Staples automates configuration management

FRAMINGHAM (03/19/2004) - This is the last in a special Fusion series spotlighting enterprise network managers' innovative use of management products to automate processes, prevent outages and save money.

With 1,500 multi-vendor routers to manage and maintain, Sally Jo Bernard says she knew there had to be a better way than putting her top engineers to work for more than a week on a single IT chore.

Like many enterprises, retail office supply giant Staples Inc. has policies that call for periodic changes to device access settings to conform to internal standards. The director of network operations for Staples, Bernard says that to keep the Nortel Networks Corp. and other gear at the company's corporate data center up to date and properly configured she needed to put two top-tier engineers on the task -- a job which could take them up to six man-days to complete.

Because the job consumed so much time, Bernard only performed scheduled backups and updates on a quarterly basis, which wasn't adequate, in her opinion.

"We didn't feel it was a good use of their time or that we could perform the updates and backups frequently enough with our manual procedures," she says. "We wanted to eliminate the manual administration work that was taking days to do."

Bernard started looking for ways to automate the "onerous and tedious" tasks last year. She reviewed multiple vendors to address her configuration management needs. Configuration management involves managing and monitoring these configuration standards. With centralized access to this critical information, companies can gain control over their networks. And Bernard realized she needed a vendor that could address the heterogeneity in her data center.

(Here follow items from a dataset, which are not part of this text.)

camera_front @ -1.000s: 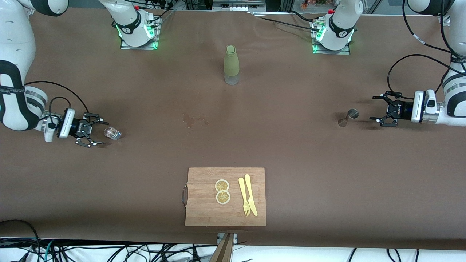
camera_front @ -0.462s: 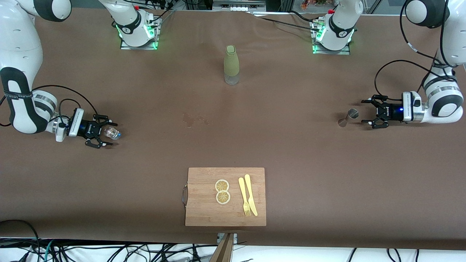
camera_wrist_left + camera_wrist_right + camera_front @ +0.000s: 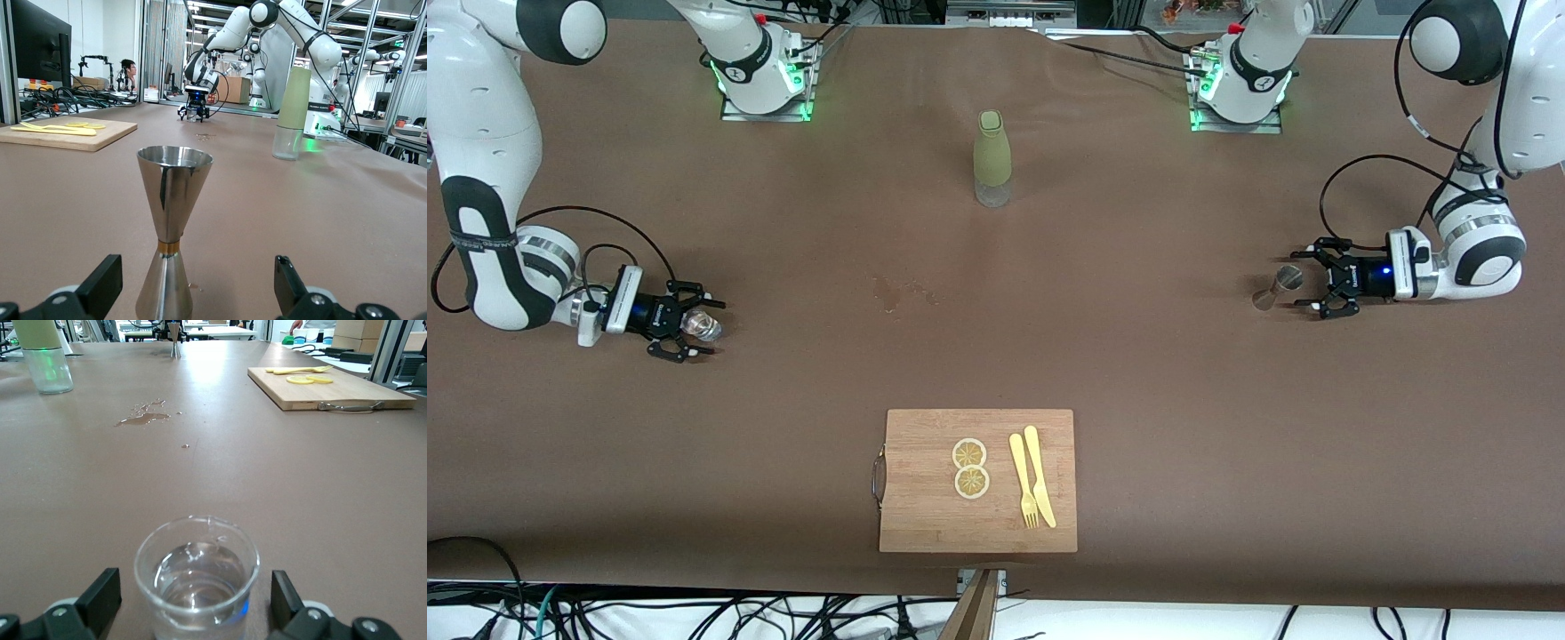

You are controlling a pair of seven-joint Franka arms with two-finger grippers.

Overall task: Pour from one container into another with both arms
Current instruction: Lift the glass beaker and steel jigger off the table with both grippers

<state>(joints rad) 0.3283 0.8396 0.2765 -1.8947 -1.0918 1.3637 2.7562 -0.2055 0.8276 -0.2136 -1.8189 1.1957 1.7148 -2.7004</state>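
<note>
A small glass beaker (image 3: 703, 327) holding clear liquid stands on the brown table toward the right arm's end. My right gripper (image 3: 691, 330) is open, low at the table, with a finger on each side of the beaker (image 3: 197, 577) and gaps showing. A steel hourglass jigger (image 3: 1276, 287) stands toward the left arm's end. My left gripper (image 3: 1307, 283) is open and level with it. The jigger (image 3: 172, 227) stands between the spread fingertips (image 3: 100, 288), touching neither.
A bottle in a green sleeve (image 3: 991, 158) stands mid-table near the bases. A wet spill (image 3: 903, 292) marks the centre. A wooden cutting board (image 3: 925, 507) with two lemon slices, a yellow fork and a knife lies near the front edge.
Both arms slid inward along the table. The right gripper closed the gap and now brackets the beaker; the left gripper came up to the jigger. Neither container moved.
</note>
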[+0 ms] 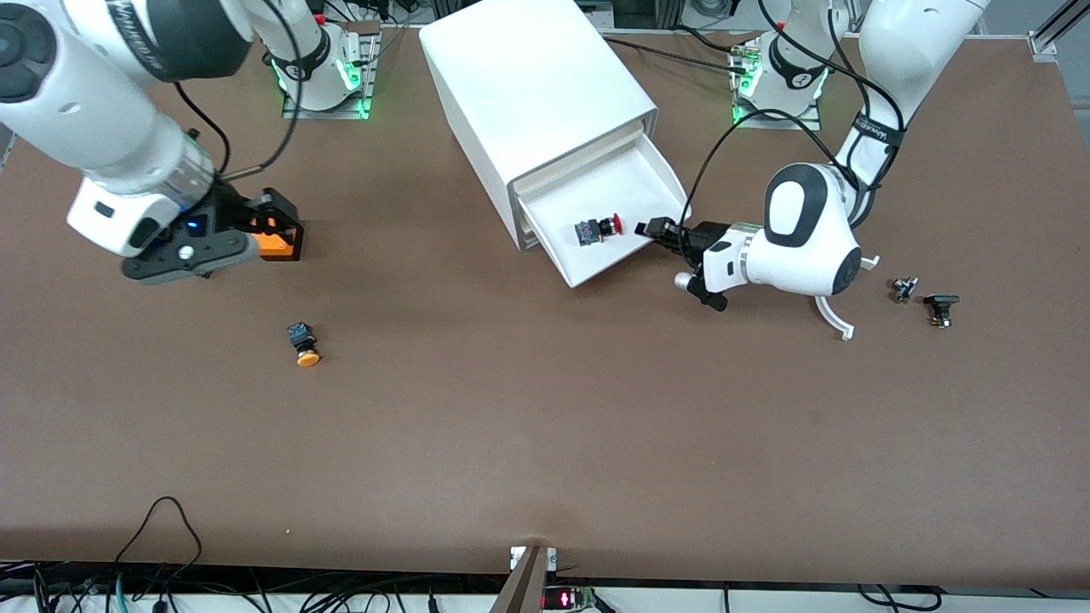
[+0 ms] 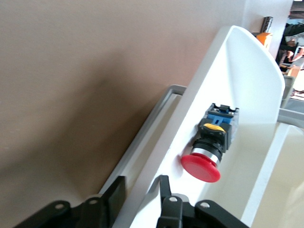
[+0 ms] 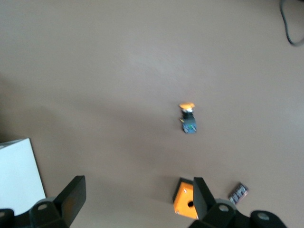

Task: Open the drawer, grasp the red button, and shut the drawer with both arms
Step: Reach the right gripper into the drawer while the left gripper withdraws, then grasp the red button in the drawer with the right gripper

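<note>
Front view: brown table, drawer pulled out, red-capped button inside; left gripper pinches drawer wall, right gripper open over orange box.

Plain white drawer, pulled from a white cabinet, all on a matte brown table. In it, the button: red cap, silver collar, black neck with a yellow tab, blue body. Black left gripper on a white arm. Out on the brown, an orange-capped button and an orange cube box with black edging.
</note>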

"We wanted a vendor that would include all the equipment we had, and if they didn't support it, we wanted to see how quickly they could respond to a request," she says.

Adding technology

Bernard reviewed Gold Wire Technology Inc.'s Formulator appliance and performed a 60-day pilot last summer. She says the product worked well enough for her to request it support all of the vendor gear in her data center.

"We had one device that requires 11 layers of passwords, so it doesn't do me any good if the software can only manage one layer," she explains.

The Formulator appliance includes hardware, a database, a Web application server and custom-developed software. It can be plugged in to a network port and identify all nodes on a network, such as routers, switches, VPN gateways, firewalls and Unix servers.

The box can be used in proxy mode, where all access to the configuration consoles is gained through the Formulator. This lets managers use single sign-on to access different types of equipment from various companies, instead of accessing boxes individually.

For Bernard, the installation was straightforward. She said locating the appliance, loading the software and setting the network parameters for it to manage took a few hours. And now updating device configurations across the data center can take up to a few hours, and the engineers don't even need to be involved.

'They kick off the process and check it in a few hours to see if there were any exceptions to the configuration updates. They don't have to monitor it the entire time. It's for the most part automated," she says.

Still to come

Bernard's recent success with Gold Wire's Formulator has her thinking in the near future they will use the product to push out software to multiple devices as well.

"With 1,500 routers, the idea of being able to push software out on a one-to-many basis is very appealing," she says. "We haven't done it yet, but we believe Formulator will be very useful for that task."